__PROBLEM__
Extract every line of the material below and reproduce it faithfully.

__SUPPLIED MATERIAL__
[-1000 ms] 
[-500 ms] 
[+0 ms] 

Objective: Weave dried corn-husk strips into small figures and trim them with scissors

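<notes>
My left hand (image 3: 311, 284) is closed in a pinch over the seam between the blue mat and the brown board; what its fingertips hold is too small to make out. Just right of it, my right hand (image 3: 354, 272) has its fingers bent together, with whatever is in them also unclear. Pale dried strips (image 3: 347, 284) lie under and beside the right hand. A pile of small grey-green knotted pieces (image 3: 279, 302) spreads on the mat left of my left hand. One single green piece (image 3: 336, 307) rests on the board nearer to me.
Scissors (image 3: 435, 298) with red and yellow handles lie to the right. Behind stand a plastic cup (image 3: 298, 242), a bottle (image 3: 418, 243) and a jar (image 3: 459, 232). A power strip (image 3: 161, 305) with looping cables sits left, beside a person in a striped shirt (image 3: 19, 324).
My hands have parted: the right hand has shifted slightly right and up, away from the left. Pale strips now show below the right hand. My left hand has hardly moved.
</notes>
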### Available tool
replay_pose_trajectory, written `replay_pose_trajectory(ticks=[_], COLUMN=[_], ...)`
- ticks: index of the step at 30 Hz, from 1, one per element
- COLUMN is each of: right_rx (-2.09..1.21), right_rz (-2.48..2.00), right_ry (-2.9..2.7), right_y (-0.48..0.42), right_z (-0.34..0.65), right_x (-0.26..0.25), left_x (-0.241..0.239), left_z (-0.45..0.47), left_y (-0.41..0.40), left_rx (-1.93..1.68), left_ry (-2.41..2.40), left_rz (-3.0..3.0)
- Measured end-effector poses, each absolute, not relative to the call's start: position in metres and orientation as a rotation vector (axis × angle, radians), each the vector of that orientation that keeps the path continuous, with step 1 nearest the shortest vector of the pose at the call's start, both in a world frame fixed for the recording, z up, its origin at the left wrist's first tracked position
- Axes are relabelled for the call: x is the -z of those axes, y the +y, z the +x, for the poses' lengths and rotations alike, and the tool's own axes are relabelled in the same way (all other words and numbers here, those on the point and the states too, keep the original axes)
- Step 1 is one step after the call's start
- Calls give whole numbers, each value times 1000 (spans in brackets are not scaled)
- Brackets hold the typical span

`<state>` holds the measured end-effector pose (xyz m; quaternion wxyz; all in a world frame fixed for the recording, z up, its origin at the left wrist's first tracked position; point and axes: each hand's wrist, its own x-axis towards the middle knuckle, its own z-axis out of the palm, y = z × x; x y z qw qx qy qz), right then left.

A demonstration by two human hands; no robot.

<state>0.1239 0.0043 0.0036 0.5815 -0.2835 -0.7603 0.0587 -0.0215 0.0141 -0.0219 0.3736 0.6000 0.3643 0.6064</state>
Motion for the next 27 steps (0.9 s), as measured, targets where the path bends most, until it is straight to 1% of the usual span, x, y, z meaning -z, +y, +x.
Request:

__REPLY TO THE EXERCISE__
[-1000 ms] 
[-500 ms] 
[+0 ms] 

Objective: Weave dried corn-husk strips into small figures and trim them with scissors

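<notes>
My left hand (image 3: 311, 284) is closed in a pinch over the seam between the blue mat and the brown board; what its fingertips hold is too small to make out. Just right of it, my right hand (image 3: 354, 272) has its fingers bent together, with whatever is in them also unclear. Pale dried strips (image 3: 347, 284) lie under and beside the right hand. A pile of small grey-green knotted pieces (image 3: 279, 302) spreads on the mat left of my left hand. One single green piece (image 3: 336, 307) rests on the board nearer to me.
Scissors (image 3: 435, 298) with red and yellow handles lie to the right. Behind stand a plastic cup (image 3: 298, 242), a bottle (image 3: 418, 243) and a jar (image 3: 459, 232). A power strip (image 3: 161, 305) with looping cables sits left, beside a person in a striped shirt (image 3: 19, 324).
My hands have parted: the right hand has shifted slightly right and up, away from the left. Pale strips now show below the right hand. My left hand has hardly moved.
</notes>
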### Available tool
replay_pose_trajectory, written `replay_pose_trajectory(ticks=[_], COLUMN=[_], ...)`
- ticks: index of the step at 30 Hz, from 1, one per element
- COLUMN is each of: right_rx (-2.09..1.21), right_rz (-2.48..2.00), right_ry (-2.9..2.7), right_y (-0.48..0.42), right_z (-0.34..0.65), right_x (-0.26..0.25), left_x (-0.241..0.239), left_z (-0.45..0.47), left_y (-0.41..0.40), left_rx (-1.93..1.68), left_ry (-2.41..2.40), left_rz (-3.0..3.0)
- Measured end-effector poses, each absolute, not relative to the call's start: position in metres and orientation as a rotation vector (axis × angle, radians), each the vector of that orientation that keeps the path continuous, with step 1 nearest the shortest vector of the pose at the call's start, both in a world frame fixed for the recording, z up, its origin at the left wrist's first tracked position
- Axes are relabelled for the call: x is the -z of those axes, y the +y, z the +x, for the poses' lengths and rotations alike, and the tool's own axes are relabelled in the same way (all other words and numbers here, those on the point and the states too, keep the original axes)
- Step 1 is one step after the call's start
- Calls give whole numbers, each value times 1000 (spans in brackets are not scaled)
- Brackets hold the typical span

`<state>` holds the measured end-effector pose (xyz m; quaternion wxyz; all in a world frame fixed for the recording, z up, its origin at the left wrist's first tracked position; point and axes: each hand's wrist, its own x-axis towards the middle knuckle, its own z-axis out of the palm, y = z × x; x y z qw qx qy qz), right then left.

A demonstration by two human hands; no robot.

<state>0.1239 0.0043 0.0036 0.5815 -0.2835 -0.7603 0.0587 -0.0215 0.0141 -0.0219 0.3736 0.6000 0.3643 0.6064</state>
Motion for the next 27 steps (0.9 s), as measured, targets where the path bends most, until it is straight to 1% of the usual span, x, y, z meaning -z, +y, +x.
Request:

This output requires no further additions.